Home > Books > The Woman They Could Not Silence: One Woman, Her Incredible Fight for Freedom, and the Men Who Tri(45)

The Woman They Could Not Silence: One Woman, Her Incredible Fight for Freedom, and the Men Who Tri(45)

Author:Kate Moore

Mrs. Triplet sat on Elizabeth’s right-hand side. She came from Kentucky and likely had a Southern drawl. As Elizabeth greeted her politely, Mrs. Triplet took instant umbrage.

“I will kill you!”8 she said fiercely in reply. She always spoke in “tones the most vehement.”9

Elizabeth gulped but had no choice but to remain where she was. It was a baptism of fire—sometimes almost literally. “I considered myself very fortunate,” she later wrote, “if I left the table without being spit upon by her, or by having her tea, or coffee, or gravy, or sauce thrown upon my dress.”10

It was a world away from the civilized mealtimes she’d once enjoyed on Seventh Ward and even further from her beautifully decorated parlor in Manteno, where her fine white china had sat neatly inside a closet painted pea green. Often, mealtimes on Eighth were even more fraught than that brief description, with spitting the least of Elizabeth’s concerns. As meat was almost always served, usually pork, it was the one time of day when knives could be found on the ward, and the patients took advantage. Frequently, they would throw the blades at one another, every sudden strike the boiling point of some internecine conflict that had been simmering beneath the surface. Mrs. Triplet was once compelled to act in self-defense when a sharp knife abruptly whistled past her head, missing her eye by an inch.

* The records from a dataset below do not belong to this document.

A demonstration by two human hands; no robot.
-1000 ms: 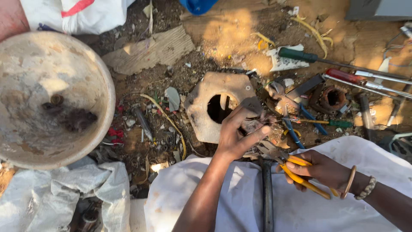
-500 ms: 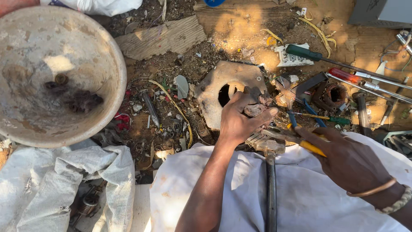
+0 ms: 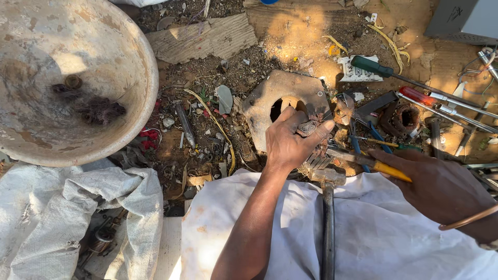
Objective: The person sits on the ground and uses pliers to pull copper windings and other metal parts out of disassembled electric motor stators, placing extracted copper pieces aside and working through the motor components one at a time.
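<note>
Dirt ground (image 3: pixel 290 36), littered with scrap, wood chips and wire bits. White cloth (image 3: pixel 373 233) covers the person's lap at bottom; grey sack (image 3: pixel 67 212) bottom left. Big worn basin (image 3: pixel 129 119) upper left, dark wire clumps (image 3: pixel 98 109) lying inside it. Board (image 3: pixel 207 36) above centre. Flat metal plate (image 3: pixel 280 93) with a round hole sits mid-frame, just beyond the left hand. Hammer (image 3: pixel 327 207) lies on the cloth, handle running down the lap, head near the left wrist. Green screwdriver (image 3: pixel 378 67) and red screwdriver (image 3: pixel 420 96) lie upper right, a rusty round part (image 3: pixel 402 119) just below them.

Left hand (image 3: pixel 288 142): fingers closed, pinching a small tuft of copper wire (image 3: pixel 311 126) between thumb and fingertips, over the plate's lower edge. Right hand (image 3: pixel 441 189): closed around yellow-handled pliers (image 3: pixel 381 167), tip pointing left toward the left hand; whether the pliers bite the wire, can't tell. Bangle (image 3: pixel 469 218) on the right wrist.
</note>
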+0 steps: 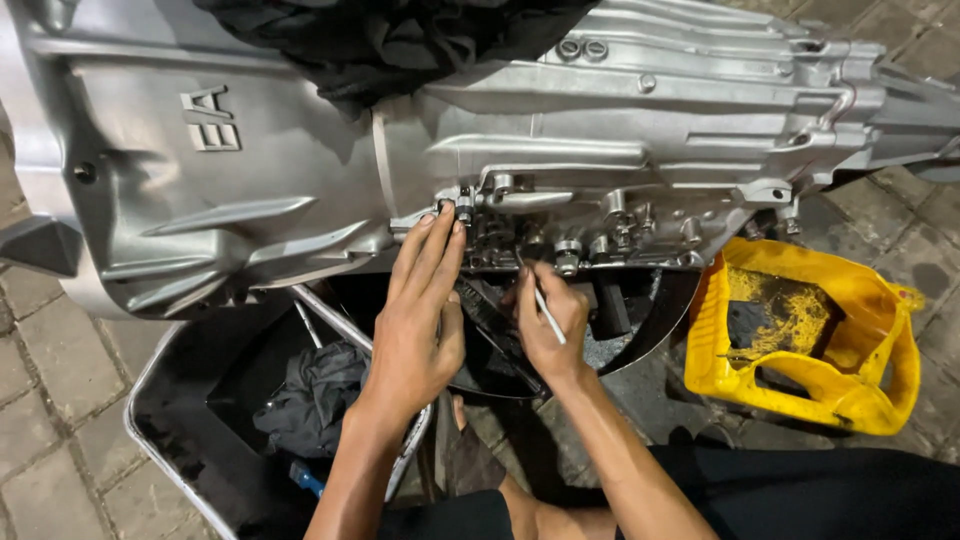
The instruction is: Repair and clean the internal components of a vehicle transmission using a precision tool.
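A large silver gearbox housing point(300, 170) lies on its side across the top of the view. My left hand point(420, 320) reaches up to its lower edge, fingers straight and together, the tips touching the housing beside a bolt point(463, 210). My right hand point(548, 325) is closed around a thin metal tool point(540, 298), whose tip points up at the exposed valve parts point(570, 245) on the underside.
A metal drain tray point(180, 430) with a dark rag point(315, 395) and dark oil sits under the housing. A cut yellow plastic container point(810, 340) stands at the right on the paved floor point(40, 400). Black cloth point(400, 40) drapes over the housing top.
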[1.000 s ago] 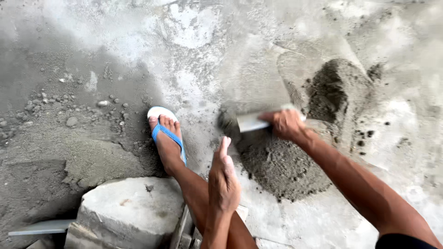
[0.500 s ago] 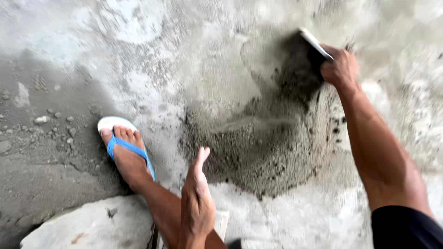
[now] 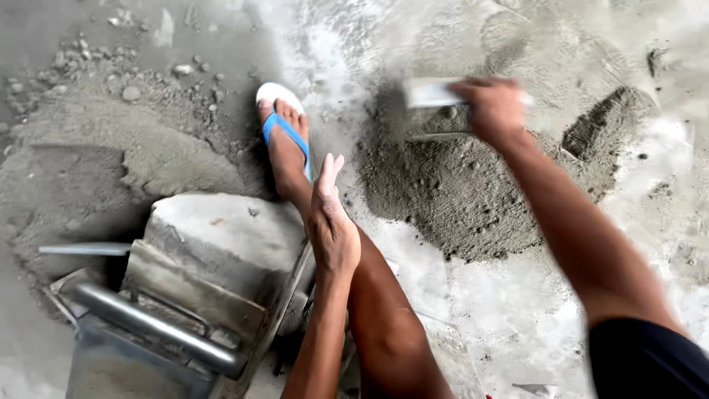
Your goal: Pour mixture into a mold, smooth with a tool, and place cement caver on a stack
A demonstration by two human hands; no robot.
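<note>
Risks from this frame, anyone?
The right hand drags a flat grey metal trowel through the wet grey mortar pile close to the foot in a blue-strapped white flip-flop; mortar may splash bare skin. The left hand hangs free, so balance looks unbraced.

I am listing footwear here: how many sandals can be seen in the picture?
1. A white sandal with blue straps is on the foot planted on the ground, left of the grey mortar pile. The other foot is out of view, so a second sandal may be hidden.

Right hand (image 3: 495,111) reaches forward, fist closed; left hand (image 3: 330,222) rests open.
</note>
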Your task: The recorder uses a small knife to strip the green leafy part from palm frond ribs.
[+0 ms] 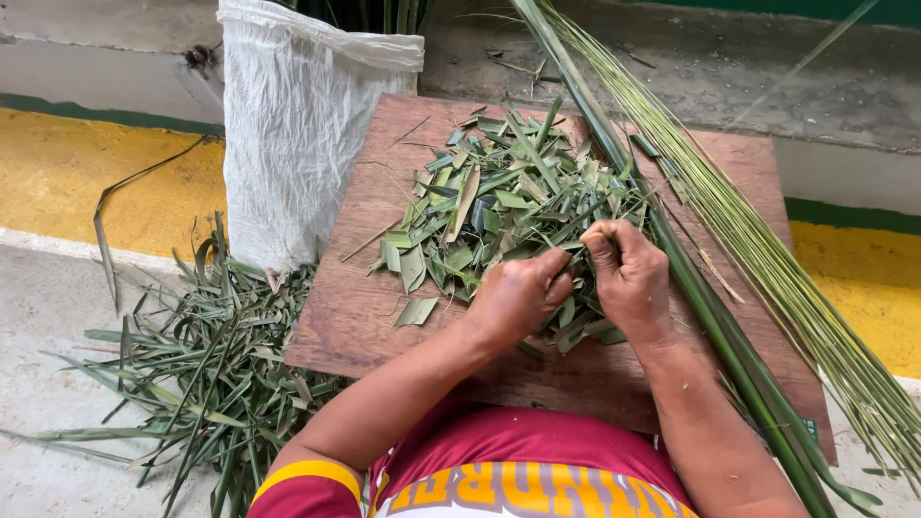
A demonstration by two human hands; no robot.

A domino effect followed. It was an almost everyday occurrence. One patient would attack another, and then all the rest would grab any object close at hand to fight back. The women around Elizabeth would suddenly “seize the tumblers, salt-cellars, plates, bowls, and pitchers, and hurl them about in demoniac frenzy, so that the broken glass and china would fly about our face and eyes like hailstones.”11 Under fire, many times Elizabeth had to duck and dodge this onslaught of unconventional weapons, “hurled in promiscuous profusion about my head.”12 Trying to make herself smaller, she bent double as she crept out of the dining hall, trying to slink unseen, leaving her unfinished meal behind her.

Worse still awaited her though.

Worse was when they seized her directly and dragged her around the ward using fistfuls of her hair.

Though she tried to be brave and kind, she soon became terrified. She felt her life was “constantly exposed,”13 “almost daily and hourly endangered,”14 including at night. Frequently, she would wake with a start to find a roommate flinging night pails around the dorm with noisy violence. Her only option, in such circumstances, was to clamber up on top of her bedstead, from where she could just about reach the transom window over the door. Then she would yell her head off, crying out for help. Sometimes the sleeping attendants would hear her and remove the wild patient. Other nights, they slept right through.

For Elizabeth, the situation became untenable after only a few weeks on the ward. She “begged and besought”15 McFarland to remove her, even just to a room of her own on Eighth, where she could at least sleep without the threat of violence. But he was merciless. “Even before I could finish my sentence,” she remembered, “he would turn and walk indifferently away, without uttering one syllable.”16 She condemned him as “a very cruel, unfeeling man.”17

But she did not have many opportunities even to appeal to him. McFarland came far less frequently to Eighth than he had to Seventh, and when he did, “he laid his hands upon me in a different manner…far too violently.”18

In that fierce grip was another new reality. “Dr. McFarland did not treat me as an insane person,” she said, “until I had been [at the asylum] four months, when he suddenly changed his programme entirely.”19

All previous privileges were abruptly withdrawn. Elizabeth was not allowed to leave the ward, even with an attendant. While the other patients on Eighth regularly enjoyed a carefully managed walk or ride in the grounds, she was denied even this. Her only access to fresh air came from the dormitory window: a small square that sadly sketched the borders of her blunted world. She begged McFarland to let her work in the laundry or ironing rooms at least so she could get some physical exercise beyond her daily cleaning, but this plea was rejected. When she first moved wards, she was banned from leaving for any reason at all, except to attend the odd chapel service if she was granted a place.

But perhaps worst of all for Elizabeth was that her writing privileges were withdrawn; it was expressly forbidden for her to be given even a scrap of paper. After having been allowed, for the first time in her life, to write freely and regularly, this cruel curtailment felt like a literal choking. Words had become as essential as air. Without them, she felt her life bottlenecking, the doctor’s hands around her throat, pressing firmly down on her windpipe. Ever since she’d joined the Bible class back in February, she’d been carefully committing her thoughts to paper, seeing herself take shape on the page. But now she was back to nothingness, transparent and tongue-tied. The evaporating, empty steam that left no trace of itself behind.